雨宿り
校門を通り過ぎる辺りから嫌な予感がしていた。
雨雲はどんどん黒みを帯びていき、遂に竹林の脇に沿ってうねる農道に雨粒が白い筋を描き始めた。おさげ髪の女生徒は鞄を頭の上に乗せて小走りに帰路を急いだ。
だが、降り出した雨は勢いをつけてアスファルトの上に飛沫を立てた。白い半袖のセーラーがじっとりと肌にくっつき始める。少女は悲鳴を上げながら走った。辺りを見回し、どこかこの急な雨を凌げる場所はないかと懸命に探し続けた。
そんな折、道の脇に現れた地蔵を祭った社が視界に飛び込んできた。少女は一も二もなく軒下へ向かって滑り込もうとダッシュした。一瞬、その社を挟んで逆手側に人影が横切るのが見えた。白いシャツの背中だった。だが、急いでいる10代の中学生に不安が忍び込む余裕などどこにもなかった。
祀られた地蔵の脇に立って少女は辛うじて濡れるのを免れたハンカチで顔や首筋などを拭った。雨足は強く、止みそうな気配すらない。
ふと、視線が鎖骨に絡み付いてくるような気がした。
少女は思わず後ろを振り向くが、そこには木板と黴臭い空気しかない。息をなんとなく吐き出せないまま正面を向くと、柱の近くに何かが転がっているのが見えた。透き通る白い腕を露に少女は落ちていたものを拾い上げた。
翳して見ると、それは鍵がいくつか束ねられたキーチェーンであった。ただ、元の色が分からないくらいに錆で覆われていた。
不意に少女はその古びたキーチェーンから視線を逸らした。
辺りを覆っていた雨の筋が一つ残らず消えている。
その代わりに先の見えない霧が温い風と共に社の前を通り過ぎようとしていた。少女は首を傾げながらも軒下から頭を出した。雨は完全に上がっていた。腑に落ちないといった表情を見せながらも少女はぬかるんだ地面から逃げるように車道へ躍り出ると、再び家の方へ歩き始めた。
こんな日に限って必要なものを忘れている自分が腹立たしい。
小一時間は歩いたのではないだろうか。華奢な身体つきの中学生は幾度となく首を振った。鞄を開いては携帯を探すが見つからない。
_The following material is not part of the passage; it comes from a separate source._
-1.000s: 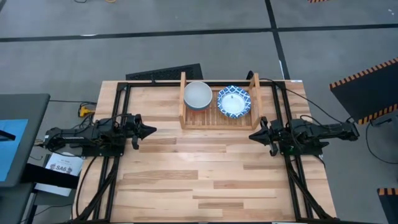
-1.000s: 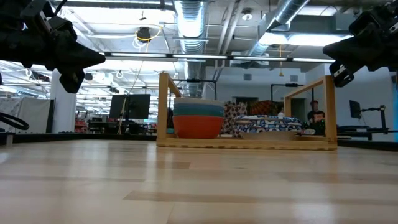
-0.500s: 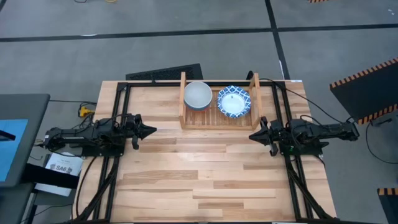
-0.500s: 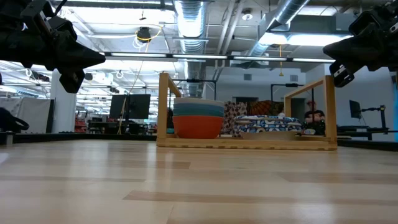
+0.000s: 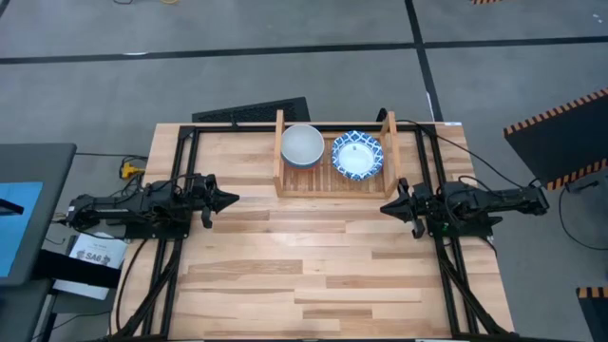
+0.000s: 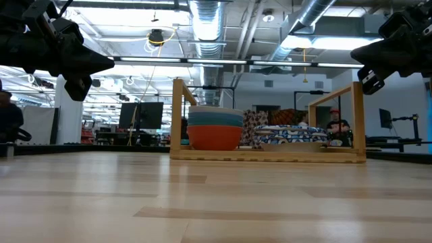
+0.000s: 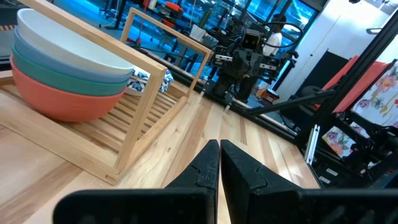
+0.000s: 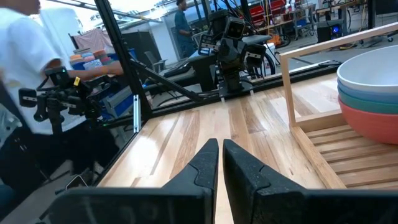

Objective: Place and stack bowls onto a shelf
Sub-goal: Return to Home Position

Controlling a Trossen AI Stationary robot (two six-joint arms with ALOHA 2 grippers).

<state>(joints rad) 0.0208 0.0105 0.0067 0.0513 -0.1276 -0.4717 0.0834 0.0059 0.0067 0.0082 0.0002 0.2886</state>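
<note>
Up in the top centre of the high view sits the shelf (image 5: 328, 185), at the far edge of the table (image 5: 313, 275), and it is loaded. On its left half, seen from above, the off-white bowl (image 5: 302, 144) caps the plain stack. The low view shows that pile in layers: the blue bowl (image 6: 215, 117) under it, the green bowl (image 6: 215, 123) next and the red bowl (image 6: 214, 138) at the bottom, resting on the slats. On the right half the blue patterned bowl (image 5: 356, 155) shows on top, just beside the off-white one. From table height the patterned stack (image 6: 287, 137) sits lower than the plain pile, and how many bowls it holds cannot be counted.

Both arms are off the shelf. The left gripper (image 5: 228, 199) hangs at the centre-left of the high view with its tip pointing inward. Its wrist view shows the two fingers pressed together with nothing between them. The right gripper (image 5: 388, 207) mirrors it at centre-right, near the shelf's front right corner but not touching it. Its fingers are also closed on nothing, and both sit raised above the planks in the low view's upper corners. A person in a white shirt (image 8: 28, 56) stands beyond the table in the right wrist view.
</note>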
部屋に忘れてきたのだろうか?何かがおかしいのははっきりしていた。自宅までどう道草をくっても20分掛からない距離なのだ。霧が濃くて周りの景色すらまともに見えない。
だが、少女は歩き続けた。この道を真っ直ぐ辿れば家に着くのだ。
その時だった。
後ろから足音が聞こえる。少女は立ち止まって後ろを振り返った。が、後方には真っ白な霧が漂っているだけだ。だが、彼女の聴覚だけがその変化を確実に捉えている。鼓動が手を添えずとも大きく、早くなっているのが分かる。少女は唾を飲んだ。
その足音がいきなりスピードを上げた。
少女は崩れ落ちそうになる足を前に押し出した。身体は呪縛から解けたように動き出し、おさげが揺れた。少女は走った。何度もよろめいた。足が縺れた。ようやく、霧が薄くなってきた。前の景色が朧気にだが輪郭を捉えることができる。少女はその建物らしき影に向かってスパートをかけた。
そう、その景色は少女を見捨てなかった。
だが、少女はそれを望んでもいなかった。
目に見えるのは鬱蒼とした竹林と、古ぼけたあの社だった。少女は鞄を落とした。視線が釘を打たれたように一点を見据える。
あの錆に覆われたキーチェーンを拾った場所に、見覚えのある携帯が転がっている。
後ろには再び白い闇が押し寄せていた。あの足音はまだ聞こえない。だが、それも時間の問題だと、少女は薄らぎかけた意識の中でそう思った。何にしろ、彼女が取る行動は恐らく一つしかないのだろうから。